» **Exercise directions**:
The output should contain the listing word for word and no pictures.

(Beginning of Data shown)

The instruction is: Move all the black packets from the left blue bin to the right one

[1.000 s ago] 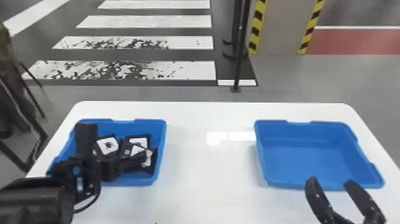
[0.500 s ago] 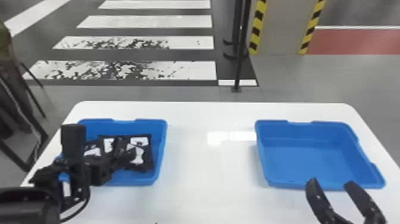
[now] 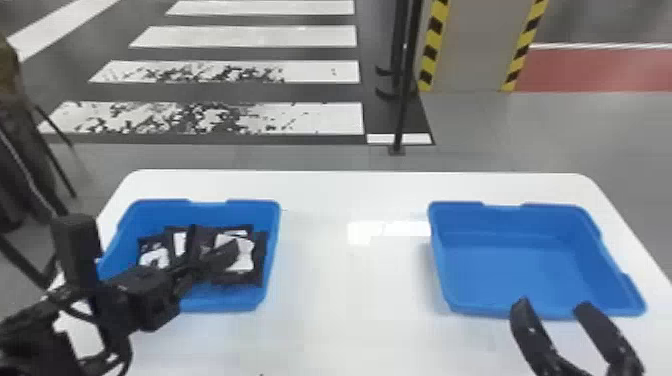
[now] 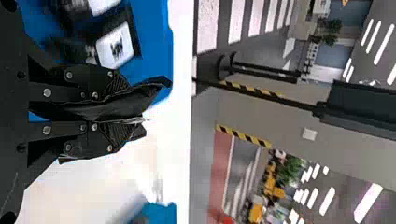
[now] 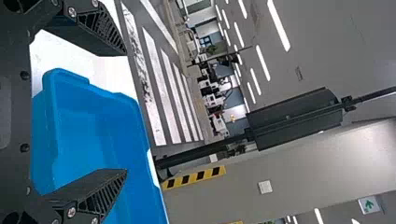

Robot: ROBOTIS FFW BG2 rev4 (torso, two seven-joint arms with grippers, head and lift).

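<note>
Left gripper: your left gripper (image 4: 133,108) is clenched on a black packet (image 4: 142,94), in the head view's lower left, reaching over the near side of the left blue bin. The fingers pinch the thin wrapper from both faces, probably because a flat, slack pack gives little else to grip.
Held packet: it pokes out past the fingertips, with loose film between them; you would likely want that grip kept firm, as the film could slip or fold.
Left blue bin (image 3: 165,214): at the left of the head view on the white table (image 3: 340,310), within your left arm's reach, which presumably makes that arm the picker.
Remaining packets (image 3: 245,252): they overlap inside that bin, white labels showing; lying so close, one could snag on the held packet as you lift.
Right blue bin (image 3: 505,267): at the right of the head view, apart from the other, as the drop place; you judge the transfer is at an early stage.
Right gripper (image 3: 552,304): lower right of the head view, fingers spread with nothing between them, parked by the right bin's near rim, seemingly waiting.
</note>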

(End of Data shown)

» **Answer to the problem**:
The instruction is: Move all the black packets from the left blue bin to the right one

[1.000 s ago] 
[0.500 s ago] 
[now] 
[now] 
[now] 

Robot: ROBOTIS FFW BG2 rev4 (torso, two seven-joint arms with grippers, head and lift).

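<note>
Left gripper: your left gripper (image 4: 133,108) is clenched on a black packet (image 4: 142,94), in the head view's lower left, reaching over the near side of the left blue bin. The fingers pinch the thin wrapper from both faces, probably because a flat, slack pack gives little else to grip.
Held packet: it pokes out past the fingertips, with loose film between them; you would likely want that grip kept firm, as the film could slip or fold.
Left blue bin (image 3: 165,214): at the left of the head view on the white table (image 3: 340,310), within your left arm's reach, which presumably makes that arm the picker.
Remaining packets (image 3: 245,252): they overlap inside that bin, white labels showing; lying so close, one could snag on the held packet as you lift.
Right blue bin (image 3: 505,267): at the right of the head view, apart from the other, as the drop place; you judge the transfer is at an early stage.
Right gripper (image 3: 552,304): lower right of the head view, fingers spread with nothing between them, parked by the right bin's near rim, seemingly waiting.
</note>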

There is no more to the exercise.